Un stade d’athlétisme attendu depuis si longtemps

Lundi 1er juillet 2019, le Bergerac Athlétique Club organisait son Assemblée Générale, avec une première partie de réunion publique. Thierry LARELLE, fort de son engagement associatif et de ses qualités professionnelles de médecin des sports revenait sur le serpent de mer du stade d’athlétisme à Bergerac.

L’annulation brutale de la course de la Cavaille par la Mairie de Bergerac avait été un cruel désaveu de la politique menée ces dernières années, comme un saisissant résumé de l’absence de choix en matière d’infrastructures sportives sur Bergerac.

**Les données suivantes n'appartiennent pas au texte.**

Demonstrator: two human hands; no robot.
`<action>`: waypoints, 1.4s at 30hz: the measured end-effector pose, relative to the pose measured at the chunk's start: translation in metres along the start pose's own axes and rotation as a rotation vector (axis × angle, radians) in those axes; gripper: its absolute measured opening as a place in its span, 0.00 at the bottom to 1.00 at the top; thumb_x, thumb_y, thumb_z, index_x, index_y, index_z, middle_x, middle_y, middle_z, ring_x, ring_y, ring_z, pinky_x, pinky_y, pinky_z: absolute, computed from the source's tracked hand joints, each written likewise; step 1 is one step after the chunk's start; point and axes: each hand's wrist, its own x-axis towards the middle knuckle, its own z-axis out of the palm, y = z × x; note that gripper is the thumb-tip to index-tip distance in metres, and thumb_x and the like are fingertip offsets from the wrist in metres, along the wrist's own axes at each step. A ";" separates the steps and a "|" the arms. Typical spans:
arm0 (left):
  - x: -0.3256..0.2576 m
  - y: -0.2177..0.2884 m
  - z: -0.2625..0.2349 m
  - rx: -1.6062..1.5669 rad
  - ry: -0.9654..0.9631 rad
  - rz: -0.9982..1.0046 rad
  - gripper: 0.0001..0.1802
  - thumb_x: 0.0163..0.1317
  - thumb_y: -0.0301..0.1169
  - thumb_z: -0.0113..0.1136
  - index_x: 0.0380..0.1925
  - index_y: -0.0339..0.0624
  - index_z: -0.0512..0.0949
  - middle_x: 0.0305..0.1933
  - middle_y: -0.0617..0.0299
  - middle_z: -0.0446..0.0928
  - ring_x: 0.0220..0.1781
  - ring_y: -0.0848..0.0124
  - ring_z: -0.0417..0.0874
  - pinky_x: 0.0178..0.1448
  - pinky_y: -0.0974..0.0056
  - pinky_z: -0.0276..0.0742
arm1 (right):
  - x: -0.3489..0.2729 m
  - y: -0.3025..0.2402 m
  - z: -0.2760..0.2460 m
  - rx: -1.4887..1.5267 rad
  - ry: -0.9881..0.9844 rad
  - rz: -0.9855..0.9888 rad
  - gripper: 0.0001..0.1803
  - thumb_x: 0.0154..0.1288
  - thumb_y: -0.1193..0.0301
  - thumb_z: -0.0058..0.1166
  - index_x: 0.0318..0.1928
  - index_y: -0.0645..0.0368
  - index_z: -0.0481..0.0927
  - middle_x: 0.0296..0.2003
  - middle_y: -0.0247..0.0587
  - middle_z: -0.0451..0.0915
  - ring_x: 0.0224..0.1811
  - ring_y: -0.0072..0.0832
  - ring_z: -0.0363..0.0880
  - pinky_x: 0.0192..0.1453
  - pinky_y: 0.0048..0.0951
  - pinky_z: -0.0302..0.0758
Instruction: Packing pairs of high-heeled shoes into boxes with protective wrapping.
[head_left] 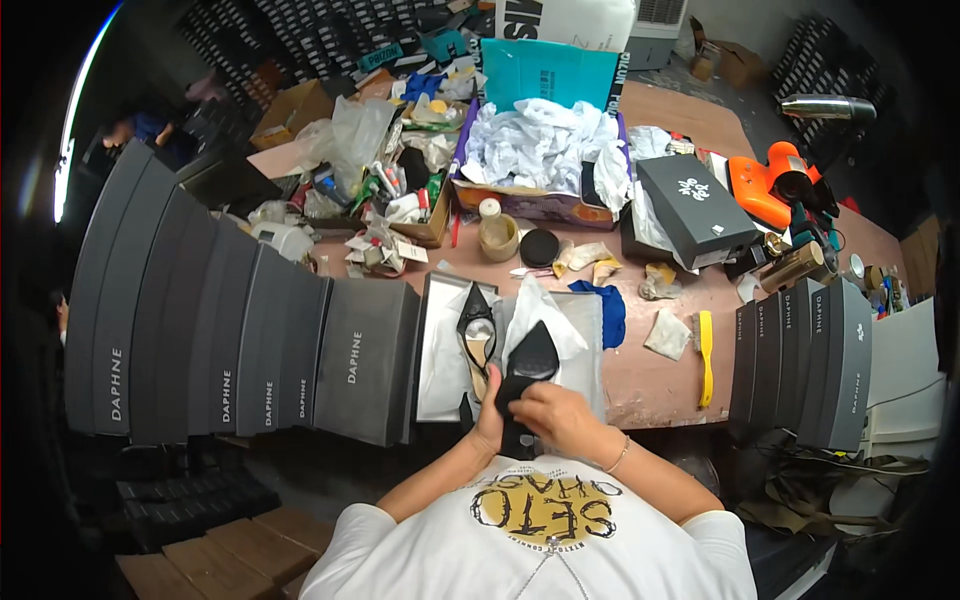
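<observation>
1. Cluttered brown desk [665, 375]; stacked grey shoe boxes [240, 340] wall off the left of the grip.
2. Left hand [490, 415] and right hand [555, 415], each grip pinching a glossy black pointed shoe [528, 365] at the near desk edge.
3. Beyond the grip, an open box [440, 345] lined with white tissue holds its mate [477, 325].
4. Right of the grip: bare desk, a yellow brush [705, 355].

My right hand [560, 418] covers the back half of the black shoe [527, 362] I hold, so its heel is out of sight. My left hand [490, 412] is mostly hidden behind that shoe and my right hand; only its edge shows. The second shoe [477, 335] lies partly tucked under white tissue paper [545, 320] in the open box [440, 345]. Small items in the cluttered tray [405, 200] are too tiny to identify. At the left edge, a person's sleeve [150, 127] is dark and blurred.
</observation>
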 end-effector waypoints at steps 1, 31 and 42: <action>-0.001 0.005 -0.008 -0.111 -0.205 -0.046 0.50 0.60 0.73 0.27 0.59 0.38 0.67 0.50 0.47 0.75 0.48 0.59 0.80 0.51 0.53 0.81 | -0.010 -0.009 -0.001 0.104 -0.138 -0.009 0.11 0.54 0.72 0.60 0.40 0.51 0.82 0.35 0.36 0.75 0.36 0.36 0.77 0.37 0.34 0.75; 0.043 0.063 0.021 0.095 0.382 0.553 0.38 0.61 0.69 0.40 0.43 0.43 0.73 0.37 0.63 0.74 0.34 0.72 0.77 0.30 0.69 0.77 | -0.044 0.018 0.000 -0.257 0.185 0.170 0.20 0.47 0.79 0.60 0.45 0.56 0.82 0.33 0.37 0.76 0.33 0.35 0.76 0.36 0.34 0.72; 0.032 0.078 0.041 0.055 -0.082 0.379 0.41 0.65 0.66 0.33 0.53 0.39 0.71 0.44 0.54 0.77 0.38 0.69 0.79 0.34 0.69 0.79 | -0.027 0.001 -0.015 0.019 0.360 0.169 0.23 0.48 0.83 0.57 0.49 0.59 0.80 0.39 0.46 0.75 0.40 0.40 0.74 0.45 0.36 0.73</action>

Comme il était facile de parler de stade d’athlétisme et de focaliser l’attention sur ce projet depuis des décennies et de ne pas avancer sur l’entretien et le développement d’infrastructures adaptées aux pratiques sportives.  Aujourd’hui, beaucoup aimeraient un éventuel transfert à l’agglomération ; facile, trop facile que de renvoyer aux autres un dossier qui n’a jamais vu le jour et qui fut évoqué pour la première fois en 1996 avec la venue de Guy DRUT, alors ministres des sports.  1996, avec un jeune maire du nom de … Daniel GARRIGUE…, comme un aveu de bilan qui malgré les alternances laisse la place au vide et aux découragements des bénévoles. Étrange que de faire autant de surplace quand on parle d’athlétisme… dans une ville où il n’y a même plus d’adjoint aux sports depuis la démission d’Alain Gipoulou.

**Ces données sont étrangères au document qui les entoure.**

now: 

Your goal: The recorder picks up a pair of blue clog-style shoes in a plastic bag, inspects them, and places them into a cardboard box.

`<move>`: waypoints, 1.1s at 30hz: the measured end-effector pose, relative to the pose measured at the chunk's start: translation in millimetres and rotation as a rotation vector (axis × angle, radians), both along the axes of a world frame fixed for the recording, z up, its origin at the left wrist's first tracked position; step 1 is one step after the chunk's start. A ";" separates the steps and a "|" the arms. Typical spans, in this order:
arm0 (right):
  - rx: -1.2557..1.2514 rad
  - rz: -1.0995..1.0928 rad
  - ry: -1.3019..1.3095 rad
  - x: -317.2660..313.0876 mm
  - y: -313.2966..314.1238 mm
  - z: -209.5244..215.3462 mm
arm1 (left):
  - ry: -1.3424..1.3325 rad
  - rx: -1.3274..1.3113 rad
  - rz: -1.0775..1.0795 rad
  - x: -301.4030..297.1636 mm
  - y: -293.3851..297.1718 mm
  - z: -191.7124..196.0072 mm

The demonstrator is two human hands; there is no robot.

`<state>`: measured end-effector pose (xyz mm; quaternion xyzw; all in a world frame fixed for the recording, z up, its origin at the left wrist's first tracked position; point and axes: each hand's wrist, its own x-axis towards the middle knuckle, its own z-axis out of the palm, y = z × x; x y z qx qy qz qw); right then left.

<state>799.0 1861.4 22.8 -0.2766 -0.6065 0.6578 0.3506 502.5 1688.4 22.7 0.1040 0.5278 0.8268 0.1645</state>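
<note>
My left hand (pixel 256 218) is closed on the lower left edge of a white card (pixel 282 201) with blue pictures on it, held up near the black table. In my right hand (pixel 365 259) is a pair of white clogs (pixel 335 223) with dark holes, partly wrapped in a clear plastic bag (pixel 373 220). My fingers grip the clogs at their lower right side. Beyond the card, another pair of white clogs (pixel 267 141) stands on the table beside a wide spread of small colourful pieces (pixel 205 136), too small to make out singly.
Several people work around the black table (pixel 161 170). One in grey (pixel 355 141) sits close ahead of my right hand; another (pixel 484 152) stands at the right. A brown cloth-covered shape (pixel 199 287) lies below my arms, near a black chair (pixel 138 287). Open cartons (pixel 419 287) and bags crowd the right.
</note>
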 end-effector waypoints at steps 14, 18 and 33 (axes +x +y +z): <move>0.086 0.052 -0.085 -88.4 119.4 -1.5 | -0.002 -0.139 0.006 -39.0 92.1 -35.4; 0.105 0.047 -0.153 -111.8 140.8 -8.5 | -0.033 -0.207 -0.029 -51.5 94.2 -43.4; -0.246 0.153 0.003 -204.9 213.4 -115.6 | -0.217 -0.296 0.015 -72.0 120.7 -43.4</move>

L’annulation de la course de la Cavaille n’était pas anecdotique. Elle en disait long sur les capacités d’organisation et de réactions de la Ville de Bergerac pour des manifestations sportives. Dans un passé pas si lointain, nous étions une référence en la matière. Les responsables de l’organisation du Tour de France en ont témoigné. Reste que le mal est fait avec à la fois une gifle infligée aux bénévoles de l’association, une très mauvaise image pour les participants à la course, et des articles de presse qui donnent l’impression d’une municipalité qui se dédouane complètement en rejetant la responsabilité sur ses services… Or, c’est tout le contraire qui devrait être fait.

L’annulation de la course de la Cavaille n’aura été que la goutte d’eau qui fait déborder le vase. C’est le tragique aboutissement de plus de vingt ans d’indécision politique en matière d’athlétisme ; le prix à payer d’une confusion ou d’une illusion politique entre compétitions et pratiques sportives. A force de s’être focalisé sur un stade d’athlétisme, on a fini par oublier les pratiques sportives nécessaires au quotidien autour de l’athlétisme. Le bilan en la matière est édifiant : une piste cendrée à Gaston Simounet hors d’âge, une piste finlandaise détériorée, une pratique du javelot et du disque sans sécurité, un sautoir transformé en crottoir à chiens… comme il faut du courage et de l’abnégation pour continuer à animer une association sportive dans de telles conditions. Et que dire de nos jeunes sportifs qui ne partent pas à armes égales avec de telles infrastructures dès lors qu’ils se rendent en compétition.